Again, not all functions allow you to add these options. See the help for the function of interest to see what options are accepted. For finer control and for modularization, you can use the functions described in the remainder of this section to control titles, axes, legends, and text annotations.

 

Note

Some high-level plotting functions include default titles and labels. You can remove them by adding ann=FALSE in the plot() statement or in a separate par() statement.

 

3.4.1. Titles

Use the title() function to add title and axis labels to a plot. The format is

title(main="main title", sub="sub-title",
      xlab="x-axis label", ylab="y-axis label")

Graphical parameters (such as text size, font, rotation, and color) can also be specified in the title() function. For example, the following produces a red title and a blue subtitle, and creates green x and y labels that are 25 percent smaller than the default text size:

title(main="My Title", col.main="red",
      sub="My Sub-title", col.sub="blue",
      xlab="My X label", ylab="My Y label",
      col.lab="green", cex.lab=0.75)

3.4.2. Axes

Rather than using R’s default axes, you can create custom axes with the axis() function. The format is

axis(side, at=, labels=, pos=, lty=, col=, las=, tck=, ...)

where each parameter is described in table 3.7.

Table 3.7. Axis options

Option

Description

side An integer indicating the side of the graph to draw the axis (1=bottom, 2=left, 3=top, 4=right).
at A numeric vector indicating where tick marks should be drawn.
labels A character vector of labels to be placed at the tick marks (if NULL, the at values will be used).
pos The coordinate at which the axis line is to be drawn (that is, the value on the other axis where it crosses).
lty Line type.
col The line and tick mark color.
las Labels are parallel (=0) or perpendicular (=2) to the axis.
tck Length of tick mark as a fraction of the plotting region (a negative number is outside the graph, a positive number is inside, 0 suppresses ticks, 1 creates gridlines); the default is –0.01.
(...) Other graphical parameters.

When creating a custom axis, you should suppress the axis automatically generated by the high-level plotting function. The option axes=FALSE suppresses all axes (including all axis frame lines, unless you add the option frame.plot=TRUE). The options xaxt="n" and yaxt="n" suppress the x- and y-axis, respectively (leaving the frame lines, without ticks). The following listing is a somewhat silly and overblown example that demonstrates each of the features we’ve discussed so far. The resulting graph is presented in figure 3.9.

Figure 3.9. A demonstration of axis options

Listing 3.2. An example of custom axes

At this point, we’ve covered everything in listing 3.2 except for the line() and the mtext() statements. A plot() statement starts a new graph. By using the line() statement instead, you can add new graph elements to an existing graph. You’ll use it again when you plot the response of drug A and drug B on the same graph in section 3.4.4. The mtext() function is used to add text to the margins of the plot.

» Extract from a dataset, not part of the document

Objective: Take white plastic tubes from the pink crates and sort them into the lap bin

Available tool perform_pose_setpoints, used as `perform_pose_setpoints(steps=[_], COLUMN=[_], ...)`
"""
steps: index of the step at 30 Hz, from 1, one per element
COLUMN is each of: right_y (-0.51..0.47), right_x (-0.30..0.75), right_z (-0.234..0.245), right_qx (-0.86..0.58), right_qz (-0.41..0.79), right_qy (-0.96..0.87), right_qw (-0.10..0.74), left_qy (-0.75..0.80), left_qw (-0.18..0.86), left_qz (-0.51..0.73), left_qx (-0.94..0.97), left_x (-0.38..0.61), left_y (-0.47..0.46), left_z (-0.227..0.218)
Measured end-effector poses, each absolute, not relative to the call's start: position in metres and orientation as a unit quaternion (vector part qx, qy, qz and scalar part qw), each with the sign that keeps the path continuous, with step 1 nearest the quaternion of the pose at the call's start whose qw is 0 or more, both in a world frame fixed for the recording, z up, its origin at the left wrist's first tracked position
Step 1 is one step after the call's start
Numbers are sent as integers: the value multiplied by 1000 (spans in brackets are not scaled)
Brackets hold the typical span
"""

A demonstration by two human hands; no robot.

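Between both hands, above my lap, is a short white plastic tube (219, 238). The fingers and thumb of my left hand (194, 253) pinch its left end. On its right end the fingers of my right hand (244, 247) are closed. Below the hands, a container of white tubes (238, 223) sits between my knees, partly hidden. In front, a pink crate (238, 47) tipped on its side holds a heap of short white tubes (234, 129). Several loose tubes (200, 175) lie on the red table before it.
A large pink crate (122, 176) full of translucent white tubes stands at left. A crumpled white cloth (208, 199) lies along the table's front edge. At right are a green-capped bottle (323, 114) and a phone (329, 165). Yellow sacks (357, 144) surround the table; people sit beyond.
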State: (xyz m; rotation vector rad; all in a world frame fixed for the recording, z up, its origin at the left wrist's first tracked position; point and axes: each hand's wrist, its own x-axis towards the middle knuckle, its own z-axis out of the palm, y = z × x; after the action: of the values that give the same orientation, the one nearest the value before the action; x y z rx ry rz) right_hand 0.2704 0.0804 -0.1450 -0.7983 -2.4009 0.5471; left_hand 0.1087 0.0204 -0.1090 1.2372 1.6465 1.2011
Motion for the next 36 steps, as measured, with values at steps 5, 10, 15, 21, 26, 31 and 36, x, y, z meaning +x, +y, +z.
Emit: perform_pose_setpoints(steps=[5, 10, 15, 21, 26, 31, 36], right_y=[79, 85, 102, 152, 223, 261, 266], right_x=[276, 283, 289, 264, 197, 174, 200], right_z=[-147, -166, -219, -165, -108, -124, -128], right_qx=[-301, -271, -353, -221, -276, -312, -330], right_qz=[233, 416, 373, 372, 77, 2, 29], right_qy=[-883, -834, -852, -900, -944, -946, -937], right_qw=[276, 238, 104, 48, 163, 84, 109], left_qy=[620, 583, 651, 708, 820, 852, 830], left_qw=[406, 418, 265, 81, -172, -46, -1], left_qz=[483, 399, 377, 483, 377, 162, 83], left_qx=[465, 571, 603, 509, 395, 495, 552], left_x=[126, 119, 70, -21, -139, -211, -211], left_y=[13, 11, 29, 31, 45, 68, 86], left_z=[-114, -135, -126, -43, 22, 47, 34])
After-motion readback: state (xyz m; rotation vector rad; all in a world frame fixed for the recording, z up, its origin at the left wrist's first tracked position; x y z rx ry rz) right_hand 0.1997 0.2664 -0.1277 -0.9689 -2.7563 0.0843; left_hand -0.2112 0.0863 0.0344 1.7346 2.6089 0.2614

The mtext() function is covered in section 3.4.5, and the line() function is covered more fully in chapter 11.

Minor Tick Marks

Notice that each of the graphs you’ve created so far have major tick marks but not minor tick marks. To create minor tick marks, you’ll need the minor.tick() function in the Hmisc package. If you don’t already have Hmisc installed, be sure to install it first (see chapter 1, section 1.4.2). You can add minor tick marks with the code

library(Hmisc)
minor.tick(nx=n, ny=n, tick.ratio=n)

where nx and ny specify the number of intervals in which to divide the area between major tick marks on the x-axis and y-axis, respectively. tick.ratio is the size of the minor tick mark relative to the major tick mark. The current length of the major tick mark can be retrieved using par("tck"). For example, the following statement will add one tick mark between each major tick mark on the x-axis and two tick marks between each major tick mark on the y-axis:

minor.tick(nx=2, ny=3, tick.ratio=0.5)

The length of the tick marks will be 50 percent as long as the major tick marks. An example of minor tick marks is given in the next section (listing 3.3 and figure 3.10).

Figure 3.10. An annotated comparison of Drug A and Drug B

3.4.3. Reference lines

The abline() function is used to add reference lines to our graph. The format is

abline(h=yvalues, v=xvalues)

Other graphical parameters (such as line type, color, and width) can also be specified in the abline() function. For example:

abline(h=c(1,5,7))

adds solid horizontal lines at y = 1, 5, and 7, whereas the code

abline(v=seq(1, 10, 2), lty=2, col="blue")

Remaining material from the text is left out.